Axegrinder suspects many of those bloggers are being paid by someone.

His inversion of Samuel Johnson's adage that "no man but a blockhead ever wrote, except for money" has led to raised eyebrows around the journalistic community. 

Media Mole on the New Statesman wonders how far Hull takes this philosophy:

"Presumably he can’t go out to eat at restaurants, because the food the (paid) chefs cook him is inauthentic. And when he’s ill, he must have to research his symptoms online instead of visiting a GP, because their salaries mean the diagnoses they give aren't real. He must have to walk to work because of all those pesky salaried workers driving tube trains and buses, ruining the authenticity of the daily commute."
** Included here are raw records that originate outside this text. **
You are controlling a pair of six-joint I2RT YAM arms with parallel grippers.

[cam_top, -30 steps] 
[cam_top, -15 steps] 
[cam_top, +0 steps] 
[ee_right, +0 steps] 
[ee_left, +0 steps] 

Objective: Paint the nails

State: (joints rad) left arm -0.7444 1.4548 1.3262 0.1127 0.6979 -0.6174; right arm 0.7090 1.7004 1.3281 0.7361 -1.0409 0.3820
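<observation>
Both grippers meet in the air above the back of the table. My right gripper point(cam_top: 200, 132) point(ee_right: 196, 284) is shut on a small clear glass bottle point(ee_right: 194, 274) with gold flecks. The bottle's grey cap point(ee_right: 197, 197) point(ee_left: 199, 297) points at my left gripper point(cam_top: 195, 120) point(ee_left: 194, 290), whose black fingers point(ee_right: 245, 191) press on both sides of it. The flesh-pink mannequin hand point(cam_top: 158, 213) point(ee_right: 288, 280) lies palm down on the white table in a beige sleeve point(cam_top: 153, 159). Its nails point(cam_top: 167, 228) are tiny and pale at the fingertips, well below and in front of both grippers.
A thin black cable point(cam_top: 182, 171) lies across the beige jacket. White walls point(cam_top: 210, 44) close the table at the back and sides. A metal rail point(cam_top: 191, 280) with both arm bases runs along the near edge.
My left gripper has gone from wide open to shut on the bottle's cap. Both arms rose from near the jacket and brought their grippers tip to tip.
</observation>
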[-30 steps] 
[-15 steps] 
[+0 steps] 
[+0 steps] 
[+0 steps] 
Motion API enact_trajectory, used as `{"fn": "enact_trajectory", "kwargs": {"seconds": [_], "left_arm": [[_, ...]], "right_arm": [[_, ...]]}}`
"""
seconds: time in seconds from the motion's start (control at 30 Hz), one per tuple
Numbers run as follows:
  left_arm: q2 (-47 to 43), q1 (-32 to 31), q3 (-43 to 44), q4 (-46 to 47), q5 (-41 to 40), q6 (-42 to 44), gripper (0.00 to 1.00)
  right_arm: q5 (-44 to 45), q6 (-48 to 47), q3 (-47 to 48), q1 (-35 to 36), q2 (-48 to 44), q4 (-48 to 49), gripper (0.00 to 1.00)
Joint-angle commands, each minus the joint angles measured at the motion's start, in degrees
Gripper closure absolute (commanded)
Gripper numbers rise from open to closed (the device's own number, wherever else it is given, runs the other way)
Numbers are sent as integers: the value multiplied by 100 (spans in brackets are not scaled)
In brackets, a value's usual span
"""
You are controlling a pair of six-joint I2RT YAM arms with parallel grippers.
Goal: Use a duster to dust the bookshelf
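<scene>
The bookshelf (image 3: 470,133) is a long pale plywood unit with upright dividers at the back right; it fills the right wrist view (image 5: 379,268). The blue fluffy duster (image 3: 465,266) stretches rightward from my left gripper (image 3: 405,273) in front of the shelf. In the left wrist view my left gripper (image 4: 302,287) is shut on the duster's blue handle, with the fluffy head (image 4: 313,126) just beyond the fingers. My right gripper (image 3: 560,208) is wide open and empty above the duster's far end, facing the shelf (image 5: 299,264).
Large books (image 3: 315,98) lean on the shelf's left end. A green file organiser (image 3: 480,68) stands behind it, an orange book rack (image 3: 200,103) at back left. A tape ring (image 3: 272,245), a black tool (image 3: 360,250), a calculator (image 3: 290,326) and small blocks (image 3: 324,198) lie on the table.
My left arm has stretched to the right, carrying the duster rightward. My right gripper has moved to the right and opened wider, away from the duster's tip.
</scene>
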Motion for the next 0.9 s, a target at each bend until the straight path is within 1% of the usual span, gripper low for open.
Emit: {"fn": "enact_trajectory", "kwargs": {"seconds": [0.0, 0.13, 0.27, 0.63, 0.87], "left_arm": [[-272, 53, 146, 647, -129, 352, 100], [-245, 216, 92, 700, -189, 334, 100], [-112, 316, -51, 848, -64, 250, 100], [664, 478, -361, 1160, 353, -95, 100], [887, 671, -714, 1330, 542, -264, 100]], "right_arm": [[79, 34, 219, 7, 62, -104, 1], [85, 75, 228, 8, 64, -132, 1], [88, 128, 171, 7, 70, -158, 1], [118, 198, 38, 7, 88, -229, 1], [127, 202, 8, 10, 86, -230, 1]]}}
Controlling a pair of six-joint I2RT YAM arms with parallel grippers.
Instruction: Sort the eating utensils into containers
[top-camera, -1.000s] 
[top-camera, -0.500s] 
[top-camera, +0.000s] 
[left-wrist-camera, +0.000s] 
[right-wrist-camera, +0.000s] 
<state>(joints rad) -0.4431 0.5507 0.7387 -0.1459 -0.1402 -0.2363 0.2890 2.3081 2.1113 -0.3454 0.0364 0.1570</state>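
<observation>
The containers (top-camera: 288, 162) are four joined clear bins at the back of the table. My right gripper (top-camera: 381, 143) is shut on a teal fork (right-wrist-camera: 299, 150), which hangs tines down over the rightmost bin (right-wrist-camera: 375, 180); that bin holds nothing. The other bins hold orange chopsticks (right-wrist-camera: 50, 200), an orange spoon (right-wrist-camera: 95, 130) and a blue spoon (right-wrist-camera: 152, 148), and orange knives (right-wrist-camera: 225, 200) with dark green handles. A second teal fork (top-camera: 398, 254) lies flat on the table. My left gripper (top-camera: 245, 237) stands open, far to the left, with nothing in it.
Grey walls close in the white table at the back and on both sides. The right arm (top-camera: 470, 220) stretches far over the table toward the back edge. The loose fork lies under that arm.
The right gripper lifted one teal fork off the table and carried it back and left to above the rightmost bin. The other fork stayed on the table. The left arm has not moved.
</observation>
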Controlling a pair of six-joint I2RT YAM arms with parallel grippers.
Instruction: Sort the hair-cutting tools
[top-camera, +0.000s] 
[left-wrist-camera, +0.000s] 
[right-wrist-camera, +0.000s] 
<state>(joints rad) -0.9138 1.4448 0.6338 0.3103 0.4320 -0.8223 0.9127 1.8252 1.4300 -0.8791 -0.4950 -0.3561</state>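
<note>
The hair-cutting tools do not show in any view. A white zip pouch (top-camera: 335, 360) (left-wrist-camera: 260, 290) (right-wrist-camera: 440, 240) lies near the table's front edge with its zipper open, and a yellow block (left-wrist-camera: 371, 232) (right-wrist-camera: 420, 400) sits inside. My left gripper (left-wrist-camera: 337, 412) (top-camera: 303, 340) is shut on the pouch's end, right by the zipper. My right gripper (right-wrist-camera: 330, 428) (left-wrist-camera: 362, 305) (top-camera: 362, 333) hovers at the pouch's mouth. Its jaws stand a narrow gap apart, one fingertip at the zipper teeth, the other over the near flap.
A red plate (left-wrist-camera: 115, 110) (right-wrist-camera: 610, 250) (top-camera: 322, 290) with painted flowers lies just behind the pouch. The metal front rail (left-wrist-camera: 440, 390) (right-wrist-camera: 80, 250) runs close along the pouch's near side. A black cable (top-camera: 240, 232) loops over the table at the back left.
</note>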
Media Guido notes that HuffPo UK's can afford to pay but won't and that policy extends to journalists calling in with stories.

One has an email quoting the response they were given from a HuffPo editor: "Your angle sounds v interesting. However, unfortunately we don’t commission any freelance content on HuffPost, so not sure how you’d like to proceed. You are welcome to write a blog for us (uncommissioned, unpaid) or you could supply quotes and info and I could credit you? Let me know if either of these work for you."

Axegrinder blushes to admit that the days when he could afford to pay tips for stories are a distant memory. But he likes to think that if, like HuffPo owner AOL, he had revenue of $2.3bn a year he might be a little more generous.